Mon doigt glisse sur les pages…
Delphine de Stoutz
2020A021
Mon doigt glisse sur les pages du registre. Je glane des informations comme on cueille des violettes, une par une, en prenant soin de ne pas les déformer. 1993, 1992, 1991, 1990. L’Hôtel est un visage qui raconte son histoire. Je remonte le temps avec mon doigt à la recherche du nom de l’homme une seule fois entrevu dans la nuit des gyrophares. Je ferre son pas. La chaleur est sa chaleur et je l’attends dans le soleil frémissant de l’aurore. Sur le pont qui traverse la piscine, il me fait un geste. Je crois. Le téléphone de la réception est sûrement un code et je cherche ses pas dans les couloirs au milieu de tous ces pas et ces années avant moi. Je m’esquinte la rétine à chercher du bleu marine dans le noir et blanc des lignes. Le vent ne tombe plus, il m’emporte au gré des rumeurs. Dans le bois près du camping, son visage dans mes mains, son odeur dans les narines, j’avance.
En quelque sorte, je me dégourdis le corps avant de rendre mon cœur élastique.

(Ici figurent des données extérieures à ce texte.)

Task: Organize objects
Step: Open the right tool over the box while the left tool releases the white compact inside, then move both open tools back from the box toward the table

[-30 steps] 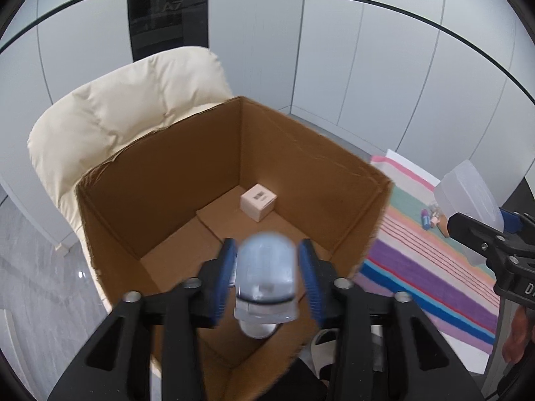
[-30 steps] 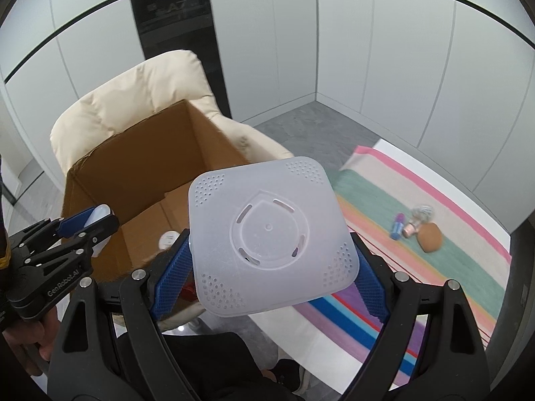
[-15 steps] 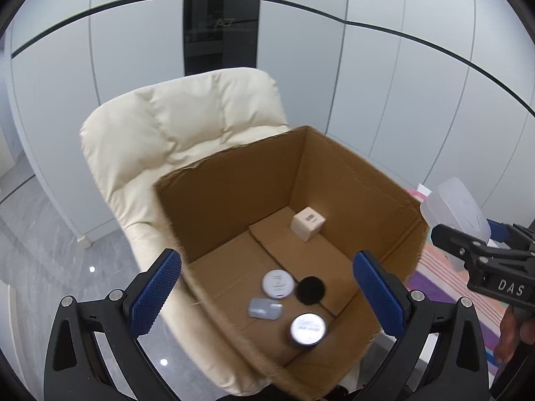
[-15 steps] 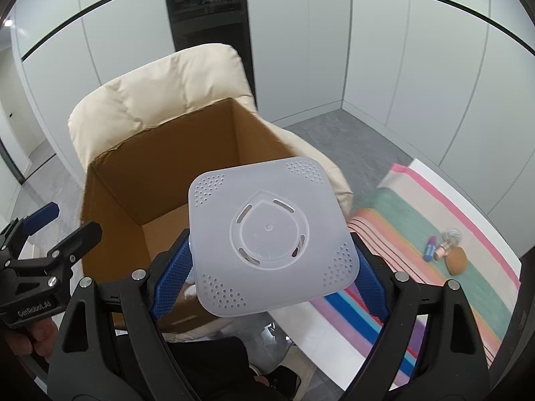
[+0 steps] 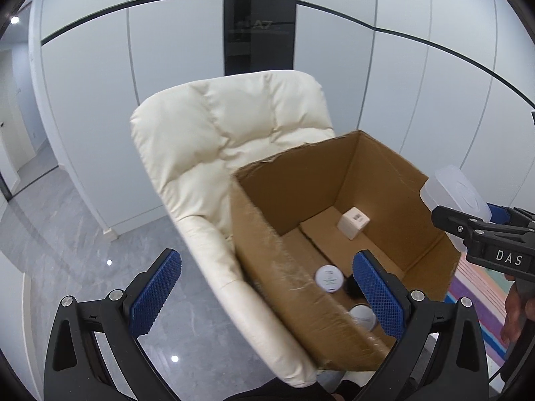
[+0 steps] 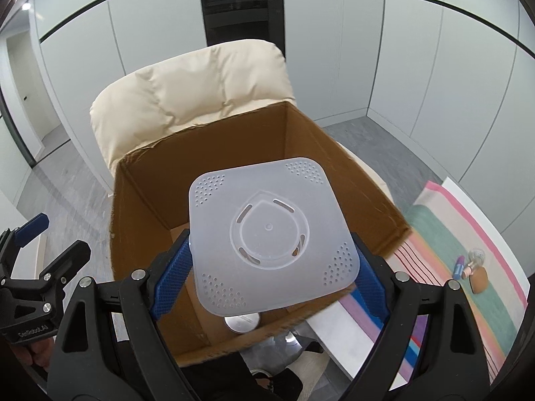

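Translucent plastic lid (image 6: 272, 235) gripped in right claw (image 6: 267, 275) above cardboard box (image 6: 143, 183), left claw (image 5: 265, 292) wide, empty

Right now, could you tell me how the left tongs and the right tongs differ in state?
The left tongs stand wide open and empty; the right tongs are shut on a translucent square lid. The left sits beside the cardboard box; the right hangs over it. Both have blue pads.

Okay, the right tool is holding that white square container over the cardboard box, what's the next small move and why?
Probably lower the right tool a little into the cardboard box and let go. The white square container already hangs above the opening, clamped between both blue pads, and the left tool stands open with nothing in it, off to the box's side and out of the way.
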A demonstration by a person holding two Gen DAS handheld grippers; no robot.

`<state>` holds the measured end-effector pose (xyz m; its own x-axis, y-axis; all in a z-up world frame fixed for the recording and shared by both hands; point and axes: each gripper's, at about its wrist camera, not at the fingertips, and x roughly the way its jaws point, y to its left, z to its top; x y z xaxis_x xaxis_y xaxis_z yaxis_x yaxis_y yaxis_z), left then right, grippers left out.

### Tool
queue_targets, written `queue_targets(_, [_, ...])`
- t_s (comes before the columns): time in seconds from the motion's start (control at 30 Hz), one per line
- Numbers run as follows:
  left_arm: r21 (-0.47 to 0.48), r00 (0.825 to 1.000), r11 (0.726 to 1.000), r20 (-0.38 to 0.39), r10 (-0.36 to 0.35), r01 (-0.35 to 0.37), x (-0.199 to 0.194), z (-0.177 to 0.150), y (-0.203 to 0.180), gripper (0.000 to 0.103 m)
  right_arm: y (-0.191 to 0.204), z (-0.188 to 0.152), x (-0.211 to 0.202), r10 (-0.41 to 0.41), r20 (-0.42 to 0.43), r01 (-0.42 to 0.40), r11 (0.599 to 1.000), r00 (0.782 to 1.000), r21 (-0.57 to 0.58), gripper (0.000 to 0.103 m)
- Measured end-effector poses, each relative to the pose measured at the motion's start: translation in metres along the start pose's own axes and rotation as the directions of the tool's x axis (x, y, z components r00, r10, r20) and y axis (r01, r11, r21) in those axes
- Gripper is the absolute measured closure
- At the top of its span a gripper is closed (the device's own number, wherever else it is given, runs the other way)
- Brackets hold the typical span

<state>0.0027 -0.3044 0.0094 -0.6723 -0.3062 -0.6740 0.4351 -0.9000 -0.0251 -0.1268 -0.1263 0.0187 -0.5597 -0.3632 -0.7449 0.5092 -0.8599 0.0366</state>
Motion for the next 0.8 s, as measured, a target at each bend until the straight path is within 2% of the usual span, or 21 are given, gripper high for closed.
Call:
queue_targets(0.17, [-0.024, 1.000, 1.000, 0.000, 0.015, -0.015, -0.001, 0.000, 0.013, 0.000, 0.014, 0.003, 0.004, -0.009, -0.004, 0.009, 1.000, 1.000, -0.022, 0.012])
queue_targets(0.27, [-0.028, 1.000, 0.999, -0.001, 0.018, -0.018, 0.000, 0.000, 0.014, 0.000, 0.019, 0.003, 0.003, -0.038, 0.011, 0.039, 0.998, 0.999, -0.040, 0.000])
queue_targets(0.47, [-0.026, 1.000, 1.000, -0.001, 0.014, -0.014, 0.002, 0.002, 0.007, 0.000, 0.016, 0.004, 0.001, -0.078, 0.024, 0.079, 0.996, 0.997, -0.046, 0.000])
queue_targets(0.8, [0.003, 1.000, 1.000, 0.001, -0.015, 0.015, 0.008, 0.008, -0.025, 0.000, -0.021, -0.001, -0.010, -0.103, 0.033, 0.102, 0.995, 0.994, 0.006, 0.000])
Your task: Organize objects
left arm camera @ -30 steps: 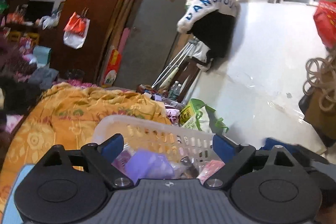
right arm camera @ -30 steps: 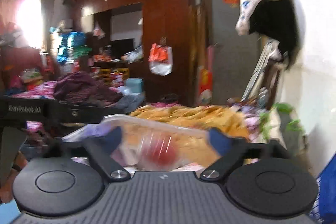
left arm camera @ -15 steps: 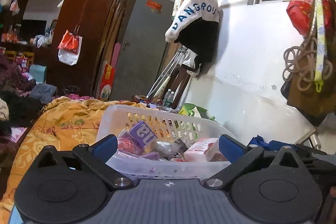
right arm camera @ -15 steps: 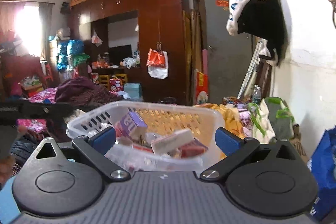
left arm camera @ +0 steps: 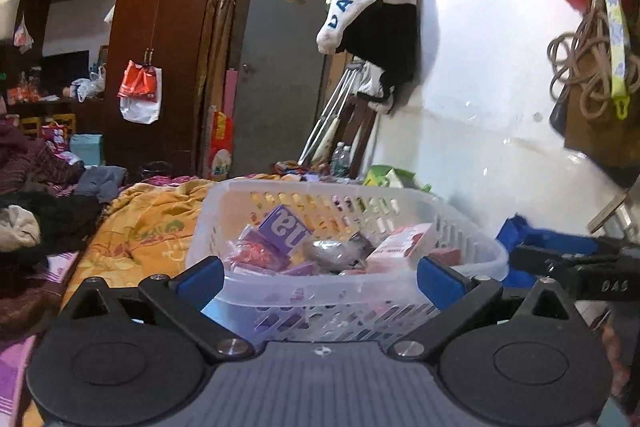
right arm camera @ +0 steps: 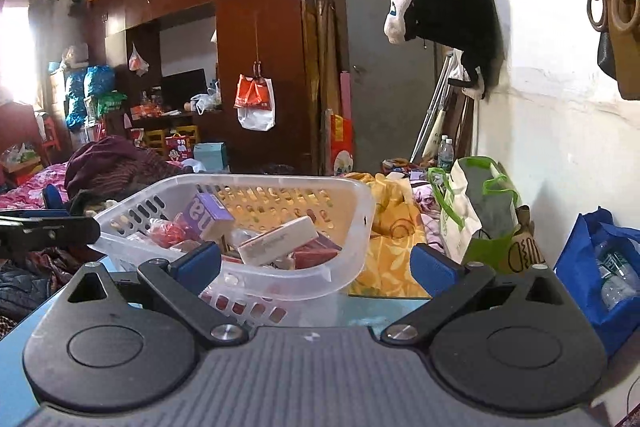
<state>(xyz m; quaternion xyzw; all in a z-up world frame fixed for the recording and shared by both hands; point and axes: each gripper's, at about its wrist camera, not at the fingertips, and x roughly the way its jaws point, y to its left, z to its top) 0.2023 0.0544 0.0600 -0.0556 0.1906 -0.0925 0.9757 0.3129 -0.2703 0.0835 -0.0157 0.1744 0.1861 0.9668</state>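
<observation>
Cluttered bedroom, seen low from both wrist views: a dark wooden wardrobe (right arm camera: 256,39) and grey door (left arm camera: 276,67) are standing behind a white slotted basket (left arm camera: 460,227), which is serving as the landmark. Half a second ago both views were already framing the basket; a second ago the right view was blurred and the left was tilted. Both views are now sitting level and sharp, suggesting the hands are settling in front of the basket.

The basket is resting on a glassy worktop (right arm camera: 376,311), with an orange patterned bedspread (left arm camera: 148,227) beyond it to its left. Inside it are lying a purple box (left arm camera: 282,229), a pale pink-and-white carton (left arm camera: 404,247), a red-wrapped packet (right arm camera: 170,231) and other items too jumbled to identify.

The left gripper (left arm camera: 320,277) is facing the basket's near wall, its blue-padded jaws spread wide with nothing between them. The right gripper (right arm camera: 318,265) is standing toward the basket's right corner, jaws likewise wide apart and empty; the near rim is crossing between them.

Judgement: the goods appear gathered already, and a pick or a shift of the basket looks likely next.
</observation>
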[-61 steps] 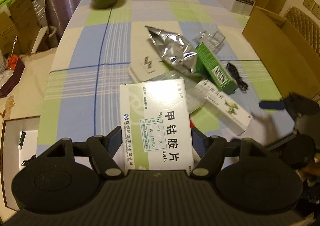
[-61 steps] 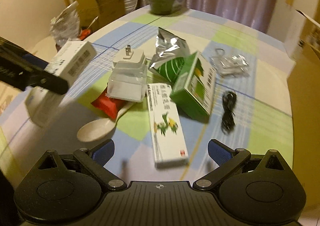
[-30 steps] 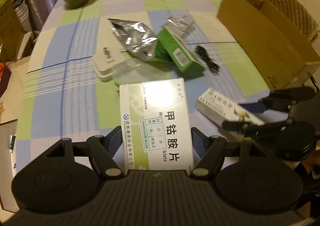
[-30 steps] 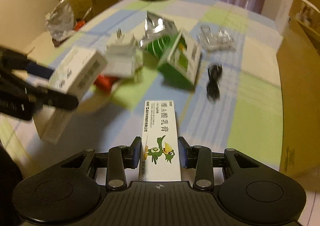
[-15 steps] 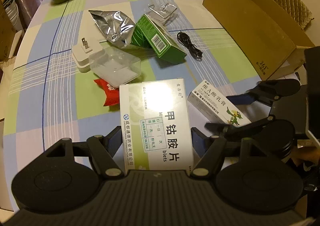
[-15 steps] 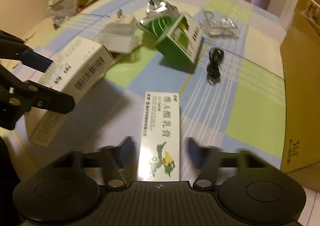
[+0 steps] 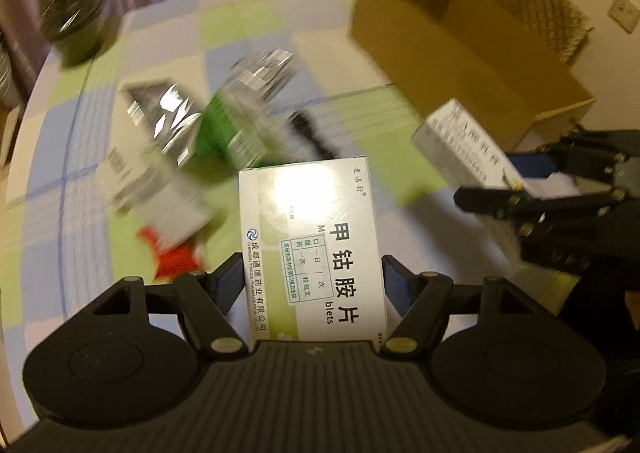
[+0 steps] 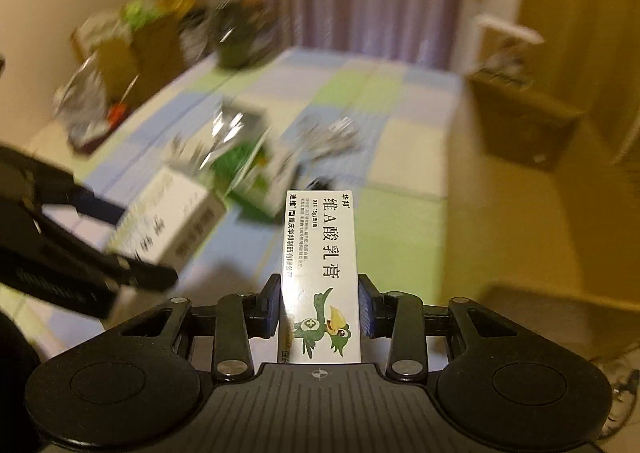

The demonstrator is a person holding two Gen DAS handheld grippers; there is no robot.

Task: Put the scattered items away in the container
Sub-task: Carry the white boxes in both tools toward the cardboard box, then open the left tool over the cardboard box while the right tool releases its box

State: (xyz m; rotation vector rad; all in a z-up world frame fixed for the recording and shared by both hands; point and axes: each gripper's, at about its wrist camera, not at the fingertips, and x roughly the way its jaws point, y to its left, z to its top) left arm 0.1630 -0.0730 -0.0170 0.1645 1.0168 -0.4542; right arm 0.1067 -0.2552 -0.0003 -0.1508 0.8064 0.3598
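Note:
My left gripper [image 7: 312, 285] is shut on a wide white tablet box [image 7: 312, 237], held above the checked tablecloth. My right gripper [image 8: 319, 303] is shut on a long white ointment box with a green bird [image 8: 320, 273], lifted clear of the table. The left wrist view also shows the ointment box [image 7: 464, 145] and the right gripper [image 7: 532, 181] at the right, in front of the open cardboard box [image 7: 460, 53]. In the right wrist view the tablet box [image 8: 172, 225] sits in the left gripper [image 8: 136, 253] at the left. Both views are blurred.
On the cloth lie a foil pouch [image 7: 164, 117], a green box [image 7: 232, 137], a clear plastic tub [image 7: 168, 201], a red sachet [image 7: 172, 257], a black cable [image 7: 312, 133] and a dark bowl [image 7: 76, 25] at the far edge. The cardboard box [image 8: 520, 121] stands at the right.
The right gripper closed on the ointment box and lifted it off the table. Both grippers moved with their boxes to the right, closer to the cardboard box; both views are now blurred.

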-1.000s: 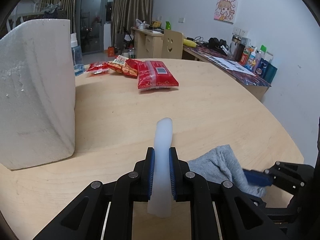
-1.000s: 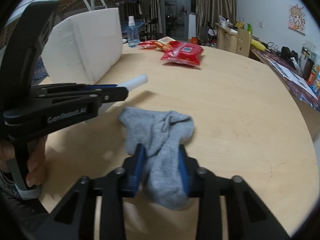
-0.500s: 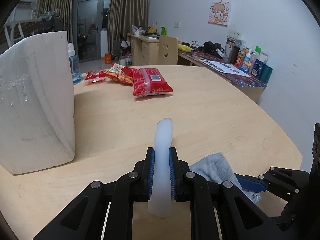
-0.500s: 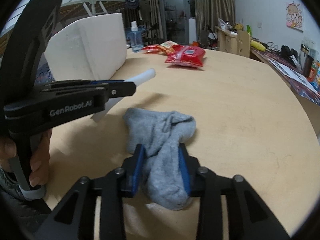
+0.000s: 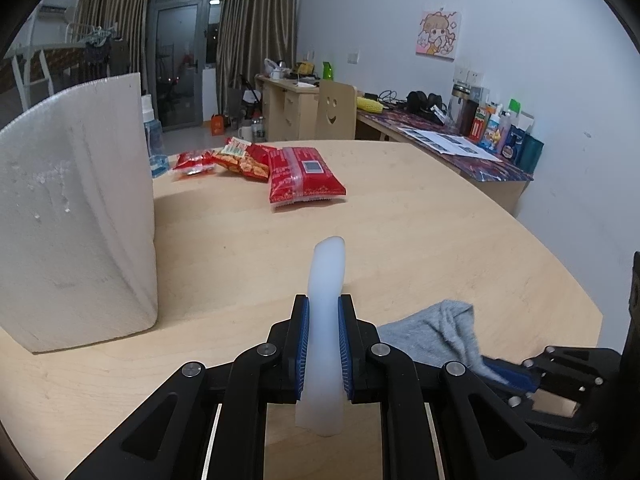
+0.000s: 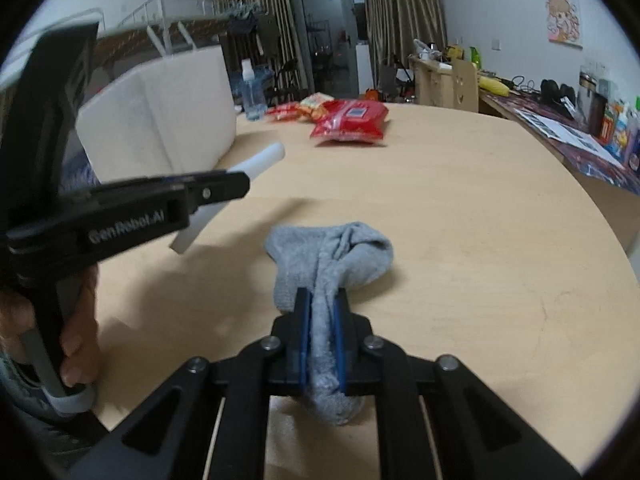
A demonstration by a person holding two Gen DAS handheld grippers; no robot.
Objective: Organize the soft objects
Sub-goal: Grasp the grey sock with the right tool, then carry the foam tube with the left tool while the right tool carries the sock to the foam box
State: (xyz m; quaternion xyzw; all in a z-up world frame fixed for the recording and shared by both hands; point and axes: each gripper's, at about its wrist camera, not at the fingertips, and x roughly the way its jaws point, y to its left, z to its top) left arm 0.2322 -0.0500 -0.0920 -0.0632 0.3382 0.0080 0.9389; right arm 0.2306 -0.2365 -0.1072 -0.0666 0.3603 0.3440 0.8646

J’érige un monument à cet inconnu, les monuments sont pour les vivants pas pour les morts*. Je le façonne de détails, d’un bouquet de violettes, d’expressions inventées, y mets trop de moi pour être un autre. Mon hommage ment quand il raconte son histoire. Mon monument perd l’équilibre, menace de s’effondrer, son socle est fait de vent. Les jours sans lui sont un tapis dans lequel je trébuche. Je me noie pour un fantôme.
Il avance dans ma tête, est l’objet de mes tourments. Mon corps est girouette, battu par les vents. Il est dans mon dos. Je crois que. Je me retourne, il est devant. Bleu marine de son iris collé dans ma paupière. Je ne peux plus fermer les yeux. Éclipse de lune, cataracte, cheveux noirs sur visage blanc. Il me fait un signe chaque fois que je l’oublie. Il déroule son histoire en moi. Sa voix dans ma tête, ses mots, mon lexique. Il n’a prononcé que onze phrases, 904 caractères espaces compris, une forme passive, discours indirect libre. Et puis le silence.
Il me reste à aller l’envoyer voir ailleurs qu’en moi, du moins jusqu’à ce que je sache son nom. Mon doigt glisse sur les pages, ma rétine colle au papier glacé. Trop de noir sur fond blanc. Je patine dans la nuit bleu marine. Chaque jour sans lui est un jour, où j’attends.
Je crois que je suis amoureuse.
*Frank Wedekind, L’éveil du printemps, trad. Jean-Michel Desprats, Gallimard, col.”Le manteau d’Arlequin”, 1974.